| Requirement |
Only these lines are needed: the first line of the entries below through the line with "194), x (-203", each returned exactly.

| Data to process |
- - - - - - -

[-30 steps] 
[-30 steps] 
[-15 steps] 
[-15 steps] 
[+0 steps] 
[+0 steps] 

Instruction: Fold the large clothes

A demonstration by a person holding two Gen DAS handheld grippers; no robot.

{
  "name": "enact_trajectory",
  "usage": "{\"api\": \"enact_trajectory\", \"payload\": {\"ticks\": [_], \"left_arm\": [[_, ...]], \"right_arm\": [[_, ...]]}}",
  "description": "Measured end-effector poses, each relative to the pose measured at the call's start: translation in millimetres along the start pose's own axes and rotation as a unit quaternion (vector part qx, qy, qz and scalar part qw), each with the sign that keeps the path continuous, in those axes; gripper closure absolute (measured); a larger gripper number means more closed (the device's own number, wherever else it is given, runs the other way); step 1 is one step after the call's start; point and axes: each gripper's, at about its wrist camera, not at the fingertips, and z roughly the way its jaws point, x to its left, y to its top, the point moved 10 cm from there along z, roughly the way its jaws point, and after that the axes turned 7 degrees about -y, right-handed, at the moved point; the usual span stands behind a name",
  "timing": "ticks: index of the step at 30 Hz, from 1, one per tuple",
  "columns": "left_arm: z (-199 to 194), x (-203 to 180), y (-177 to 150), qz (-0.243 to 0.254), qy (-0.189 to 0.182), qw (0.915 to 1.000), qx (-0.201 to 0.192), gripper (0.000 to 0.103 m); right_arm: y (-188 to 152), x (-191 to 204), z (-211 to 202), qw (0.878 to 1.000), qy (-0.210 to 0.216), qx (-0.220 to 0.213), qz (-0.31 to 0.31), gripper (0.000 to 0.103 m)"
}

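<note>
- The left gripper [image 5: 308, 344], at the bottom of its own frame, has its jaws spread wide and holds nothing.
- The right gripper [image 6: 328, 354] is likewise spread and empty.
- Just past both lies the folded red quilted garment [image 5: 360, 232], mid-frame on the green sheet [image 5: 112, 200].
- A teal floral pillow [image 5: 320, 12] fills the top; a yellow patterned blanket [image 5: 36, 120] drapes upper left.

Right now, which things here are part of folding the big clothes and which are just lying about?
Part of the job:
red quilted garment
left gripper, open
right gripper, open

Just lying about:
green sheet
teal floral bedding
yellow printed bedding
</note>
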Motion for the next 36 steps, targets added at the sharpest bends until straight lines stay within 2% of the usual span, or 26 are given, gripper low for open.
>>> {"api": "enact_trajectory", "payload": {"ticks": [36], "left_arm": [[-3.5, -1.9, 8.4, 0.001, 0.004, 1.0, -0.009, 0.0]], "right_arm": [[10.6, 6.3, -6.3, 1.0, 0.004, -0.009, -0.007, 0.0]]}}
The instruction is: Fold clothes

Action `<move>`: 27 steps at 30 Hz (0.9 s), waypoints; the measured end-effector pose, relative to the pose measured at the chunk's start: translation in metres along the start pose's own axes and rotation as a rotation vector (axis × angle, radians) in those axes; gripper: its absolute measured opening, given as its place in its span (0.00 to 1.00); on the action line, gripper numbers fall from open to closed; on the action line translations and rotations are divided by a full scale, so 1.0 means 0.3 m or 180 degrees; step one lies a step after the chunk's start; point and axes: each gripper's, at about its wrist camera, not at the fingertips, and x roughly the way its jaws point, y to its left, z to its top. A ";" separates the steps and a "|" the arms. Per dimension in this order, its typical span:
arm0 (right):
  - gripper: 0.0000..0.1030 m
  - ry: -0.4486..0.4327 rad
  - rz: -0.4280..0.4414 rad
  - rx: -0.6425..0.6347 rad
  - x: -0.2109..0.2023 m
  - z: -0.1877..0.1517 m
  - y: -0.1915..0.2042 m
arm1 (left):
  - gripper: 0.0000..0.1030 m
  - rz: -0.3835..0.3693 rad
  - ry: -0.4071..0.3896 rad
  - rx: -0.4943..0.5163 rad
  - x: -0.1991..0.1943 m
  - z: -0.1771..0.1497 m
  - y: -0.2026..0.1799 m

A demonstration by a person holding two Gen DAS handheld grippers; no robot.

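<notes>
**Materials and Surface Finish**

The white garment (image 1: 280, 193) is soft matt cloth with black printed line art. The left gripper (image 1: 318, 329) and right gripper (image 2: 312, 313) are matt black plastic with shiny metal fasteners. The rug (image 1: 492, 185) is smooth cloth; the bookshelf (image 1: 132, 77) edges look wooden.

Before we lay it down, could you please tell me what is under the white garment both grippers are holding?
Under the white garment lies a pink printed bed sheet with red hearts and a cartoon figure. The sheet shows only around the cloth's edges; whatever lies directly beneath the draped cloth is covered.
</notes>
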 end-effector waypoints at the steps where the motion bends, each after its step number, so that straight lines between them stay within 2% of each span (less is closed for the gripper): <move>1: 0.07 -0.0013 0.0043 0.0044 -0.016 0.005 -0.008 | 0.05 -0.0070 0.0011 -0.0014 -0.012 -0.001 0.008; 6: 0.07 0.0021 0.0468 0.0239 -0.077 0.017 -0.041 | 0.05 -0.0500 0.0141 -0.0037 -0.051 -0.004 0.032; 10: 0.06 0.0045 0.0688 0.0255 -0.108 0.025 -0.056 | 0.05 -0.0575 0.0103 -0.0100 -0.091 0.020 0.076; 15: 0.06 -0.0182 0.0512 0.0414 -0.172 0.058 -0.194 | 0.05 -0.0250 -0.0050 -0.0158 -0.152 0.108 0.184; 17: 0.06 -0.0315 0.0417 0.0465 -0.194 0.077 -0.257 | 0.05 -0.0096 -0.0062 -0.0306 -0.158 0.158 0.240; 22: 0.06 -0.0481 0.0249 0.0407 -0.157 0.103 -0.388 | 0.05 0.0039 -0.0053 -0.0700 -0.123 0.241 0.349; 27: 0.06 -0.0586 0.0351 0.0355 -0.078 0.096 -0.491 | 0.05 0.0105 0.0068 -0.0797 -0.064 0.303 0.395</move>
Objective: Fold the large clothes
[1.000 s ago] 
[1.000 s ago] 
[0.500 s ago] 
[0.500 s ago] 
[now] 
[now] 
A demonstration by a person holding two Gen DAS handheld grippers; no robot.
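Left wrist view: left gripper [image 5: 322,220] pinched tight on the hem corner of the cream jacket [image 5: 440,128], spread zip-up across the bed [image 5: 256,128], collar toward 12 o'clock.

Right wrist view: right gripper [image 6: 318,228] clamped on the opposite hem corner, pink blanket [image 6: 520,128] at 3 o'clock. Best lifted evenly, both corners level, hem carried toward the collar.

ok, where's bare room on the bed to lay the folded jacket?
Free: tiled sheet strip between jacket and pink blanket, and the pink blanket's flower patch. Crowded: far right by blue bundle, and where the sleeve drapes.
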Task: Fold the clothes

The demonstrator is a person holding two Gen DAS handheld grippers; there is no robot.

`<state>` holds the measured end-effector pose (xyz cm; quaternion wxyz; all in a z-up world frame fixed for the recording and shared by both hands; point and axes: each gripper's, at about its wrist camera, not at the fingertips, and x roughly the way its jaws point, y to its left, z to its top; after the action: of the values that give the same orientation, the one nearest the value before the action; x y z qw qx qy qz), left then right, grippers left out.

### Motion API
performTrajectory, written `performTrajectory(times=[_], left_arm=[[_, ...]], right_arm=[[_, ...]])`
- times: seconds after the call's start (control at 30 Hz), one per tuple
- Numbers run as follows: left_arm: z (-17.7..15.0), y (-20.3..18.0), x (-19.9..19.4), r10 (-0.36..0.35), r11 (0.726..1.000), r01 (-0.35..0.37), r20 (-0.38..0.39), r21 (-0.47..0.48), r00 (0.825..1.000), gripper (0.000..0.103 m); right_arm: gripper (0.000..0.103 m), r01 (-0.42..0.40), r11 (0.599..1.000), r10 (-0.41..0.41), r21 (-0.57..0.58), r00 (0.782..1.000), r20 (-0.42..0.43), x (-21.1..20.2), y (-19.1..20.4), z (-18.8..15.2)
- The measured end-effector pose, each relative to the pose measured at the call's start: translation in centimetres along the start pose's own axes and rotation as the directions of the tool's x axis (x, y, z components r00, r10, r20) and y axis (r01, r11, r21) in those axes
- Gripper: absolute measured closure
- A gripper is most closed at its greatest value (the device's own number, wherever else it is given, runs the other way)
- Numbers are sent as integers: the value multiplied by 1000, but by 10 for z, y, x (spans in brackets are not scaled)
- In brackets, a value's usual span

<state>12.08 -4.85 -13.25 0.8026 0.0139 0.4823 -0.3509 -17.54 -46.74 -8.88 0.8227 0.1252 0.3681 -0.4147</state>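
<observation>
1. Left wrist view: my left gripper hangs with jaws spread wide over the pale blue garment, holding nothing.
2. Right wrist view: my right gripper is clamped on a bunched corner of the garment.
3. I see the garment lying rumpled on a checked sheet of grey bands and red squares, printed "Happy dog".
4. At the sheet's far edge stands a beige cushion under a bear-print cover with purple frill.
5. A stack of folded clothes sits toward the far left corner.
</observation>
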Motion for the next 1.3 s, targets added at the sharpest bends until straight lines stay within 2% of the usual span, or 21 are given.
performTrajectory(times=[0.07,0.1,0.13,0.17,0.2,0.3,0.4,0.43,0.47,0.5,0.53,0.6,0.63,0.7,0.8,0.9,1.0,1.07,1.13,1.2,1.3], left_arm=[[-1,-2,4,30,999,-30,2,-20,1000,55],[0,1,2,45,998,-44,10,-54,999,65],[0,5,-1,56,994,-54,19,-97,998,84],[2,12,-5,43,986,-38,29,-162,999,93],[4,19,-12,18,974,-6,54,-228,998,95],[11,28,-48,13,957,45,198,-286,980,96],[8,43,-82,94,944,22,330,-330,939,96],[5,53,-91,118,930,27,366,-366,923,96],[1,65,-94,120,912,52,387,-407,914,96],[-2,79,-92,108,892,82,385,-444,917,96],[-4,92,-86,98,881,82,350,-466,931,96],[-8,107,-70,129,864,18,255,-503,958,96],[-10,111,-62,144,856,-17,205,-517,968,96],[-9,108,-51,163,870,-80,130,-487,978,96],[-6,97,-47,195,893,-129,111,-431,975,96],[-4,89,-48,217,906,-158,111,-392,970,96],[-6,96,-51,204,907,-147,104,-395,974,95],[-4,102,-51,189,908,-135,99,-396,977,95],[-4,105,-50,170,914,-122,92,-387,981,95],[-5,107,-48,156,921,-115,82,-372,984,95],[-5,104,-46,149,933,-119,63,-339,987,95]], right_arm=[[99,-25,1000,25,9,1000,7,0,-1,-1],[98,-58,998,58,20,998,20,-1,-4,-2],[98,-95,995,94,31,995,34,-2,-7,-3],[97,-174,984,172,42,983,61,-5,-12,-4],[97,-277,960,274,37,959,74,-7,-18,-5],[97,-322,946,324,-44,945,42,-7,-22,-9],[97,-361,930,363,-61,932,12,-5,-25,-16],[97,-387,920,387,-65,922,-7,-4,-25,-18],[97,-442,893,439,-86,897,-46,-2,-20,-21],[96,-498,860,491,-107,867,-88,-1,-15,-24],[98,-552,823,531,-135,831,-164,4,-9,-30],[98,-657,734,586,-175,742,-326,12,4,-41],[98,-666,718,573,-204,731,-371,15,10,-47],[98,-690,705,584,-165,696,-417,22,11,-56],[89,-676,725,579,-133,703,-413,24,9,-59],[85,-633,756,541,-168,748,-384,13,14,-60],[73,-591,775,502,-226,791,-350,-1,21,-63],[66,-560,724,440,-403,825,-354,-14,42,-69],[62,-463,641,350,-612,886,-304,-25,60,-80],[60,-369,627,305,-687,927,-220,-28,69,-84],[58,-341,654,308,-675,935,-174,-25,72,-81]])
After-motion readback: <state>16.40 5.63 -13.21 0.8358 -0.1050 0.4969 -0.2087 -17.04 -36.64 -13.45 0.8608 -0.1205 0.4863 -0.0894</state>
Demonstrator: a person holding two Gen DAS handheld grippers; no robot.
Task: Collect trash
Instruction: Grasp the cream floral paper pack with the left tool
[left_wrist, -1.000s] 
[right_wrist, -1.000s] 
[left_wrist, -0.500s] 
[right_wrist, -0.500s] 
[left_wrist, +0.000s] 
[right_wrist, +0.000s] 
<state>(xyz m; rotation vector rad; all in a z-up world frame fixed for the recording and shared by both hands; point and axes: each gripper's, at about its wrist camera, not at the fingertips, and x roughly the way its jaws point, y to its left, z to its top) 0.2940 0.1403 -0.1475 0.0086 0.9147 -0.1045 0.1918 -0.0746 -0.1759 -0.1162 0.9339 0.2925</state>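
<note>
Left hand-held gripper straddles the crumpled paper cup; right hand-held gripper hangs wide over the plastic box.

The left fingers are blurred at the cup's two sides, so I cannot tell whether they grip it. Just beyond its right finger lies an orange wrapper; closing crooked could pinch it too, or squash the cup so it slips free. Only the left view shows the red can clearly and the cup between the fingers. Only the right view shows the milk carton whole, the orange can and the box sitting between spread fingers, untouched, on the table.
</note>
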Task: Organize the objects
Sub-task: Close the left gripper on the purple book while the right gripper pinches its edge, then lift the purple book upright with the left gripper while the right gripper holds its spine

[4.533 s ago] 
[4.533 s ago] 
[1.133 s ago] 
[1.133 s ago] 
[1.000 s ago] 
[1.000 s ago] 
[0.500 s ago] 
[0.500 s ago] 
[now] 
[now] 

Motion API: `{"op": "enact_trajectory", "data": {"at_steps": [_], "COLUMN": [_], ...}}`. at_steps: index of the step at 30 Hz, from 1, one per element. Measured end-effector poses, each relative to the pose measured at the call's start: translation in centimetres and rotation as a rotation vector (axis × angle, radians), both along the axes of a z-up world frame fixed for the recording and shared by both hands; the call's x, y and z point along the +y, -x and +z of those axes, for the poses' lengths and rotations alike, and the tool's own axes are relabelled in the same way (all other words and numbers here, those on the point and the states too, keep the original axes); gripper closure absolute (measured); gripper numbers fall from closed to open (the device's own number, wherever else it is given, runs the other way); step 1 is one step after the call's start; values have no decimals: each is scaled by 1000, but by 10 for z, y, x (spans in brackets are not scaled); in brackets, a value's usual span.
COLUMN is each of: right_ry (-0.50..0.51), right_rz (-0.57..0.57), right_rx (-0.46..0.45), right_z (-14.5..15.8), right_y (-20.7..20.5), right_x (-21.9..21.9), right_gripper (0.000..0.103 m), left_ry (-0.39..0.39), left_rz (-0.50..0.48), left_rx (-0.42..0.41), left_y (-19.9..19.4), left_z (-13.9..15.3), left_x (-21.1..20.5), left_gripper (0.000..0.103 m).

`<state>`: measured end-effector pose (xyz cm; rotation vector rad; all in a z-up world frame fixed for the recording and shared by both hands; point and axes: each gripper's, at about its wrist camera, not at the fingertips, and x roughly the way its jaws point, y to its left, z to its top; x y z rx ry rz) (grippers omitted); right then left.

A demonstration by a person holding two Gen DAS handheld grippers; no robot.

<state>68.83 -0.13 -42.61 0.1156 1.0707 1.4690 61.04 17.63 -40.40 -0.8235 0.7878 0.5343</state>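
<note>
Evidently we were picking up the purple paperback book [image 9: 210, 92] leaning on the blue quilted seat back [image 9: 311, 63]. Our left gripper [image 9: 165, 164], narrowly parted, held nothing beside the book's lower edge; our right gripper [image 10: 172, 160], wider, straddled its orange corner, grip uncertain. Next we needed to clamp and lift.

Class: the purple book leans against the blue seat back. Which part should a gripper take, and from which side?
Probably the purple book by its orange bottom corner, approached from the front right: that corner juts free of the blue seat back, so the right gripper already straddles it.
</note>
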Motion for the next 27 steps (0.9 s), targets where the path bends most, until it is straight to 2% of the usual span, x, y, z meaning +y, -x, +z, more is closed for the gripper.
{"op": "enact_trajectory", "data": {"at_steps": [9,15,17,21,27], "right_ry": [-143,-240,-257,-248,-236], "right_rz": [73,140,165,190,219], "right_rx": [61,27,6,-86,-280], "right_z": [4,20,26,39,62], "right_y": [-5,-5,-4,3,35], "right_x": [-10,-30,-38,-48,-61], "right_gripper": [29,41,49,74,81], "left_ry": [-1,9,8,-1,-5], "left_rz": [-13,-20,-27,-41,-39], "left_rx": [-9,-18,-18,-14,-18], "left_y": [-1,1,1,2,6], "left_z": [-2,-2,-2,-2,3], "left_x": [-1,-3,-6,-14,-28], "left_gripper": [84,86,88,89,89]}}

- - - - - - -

| Answer to the exercise |
[-30 steps] 
[-30 steps] 
[-15 steps] 
[-15 steps] 
[+0 steps] 
[+0 steps] 

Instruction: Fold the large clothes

A demonstration by a person holding two Gen DAS handheld grippers; no robot.

{
  "name": "enact_trajectory",
  "usage": "{\"api\": \"enact_trajectory\", \"payload\": {\"ticks\": [_], \"left_arm\": [[_, ...]], \"right_arm\": [[_, ...]]}}",
  "description": "Measured end-effector poses, each relative to the pose measured at the call's start: translation in millimetres along the start pose's own axes and rotation as a unit quaternion (vector part qx, qy, qz and scalar part qw), each with the sign that keeps the path continuous, in those axes; gripper closure absolute (measured); a larger gripper number means more closed (the device's own number, wherever else it is given, runs the other way); step 1 is one step after the call's start; point and axes: each gripper's, at about its wrist camera, not at the fingertips, and z roughly the way its jaws point, x to its left, y to its top, the point moved 10 cm from there along z, roughly the way its jaws point, and after that the axes turned 7 degrees about -y, right-handed, at the moved point; the usual span stands behind a name",
  "timing": "ticks: index of the step at 30 Hz, from 1, one per tuple",
  "columns": "left_arm: z (-199 to 194), x (-203 to 180), y (-177 to 150), qz (-0.243 to 0.254), qy (-0.189 to 0.182), qw (0.915 to 1.000), qx (-0.201 to 0.192), gripper (0.000 to 0.103 m); right_arm: y (-188 to 152), x (-191 to 204), z (-211 to 202), qw (0.878 to 1.000), qy (-0.210 to 0.216), qx (-0.220 to 0.213), qz (-0.31 to 0.31), gripper (0.000 to 0.103 m)"

This answer is finished.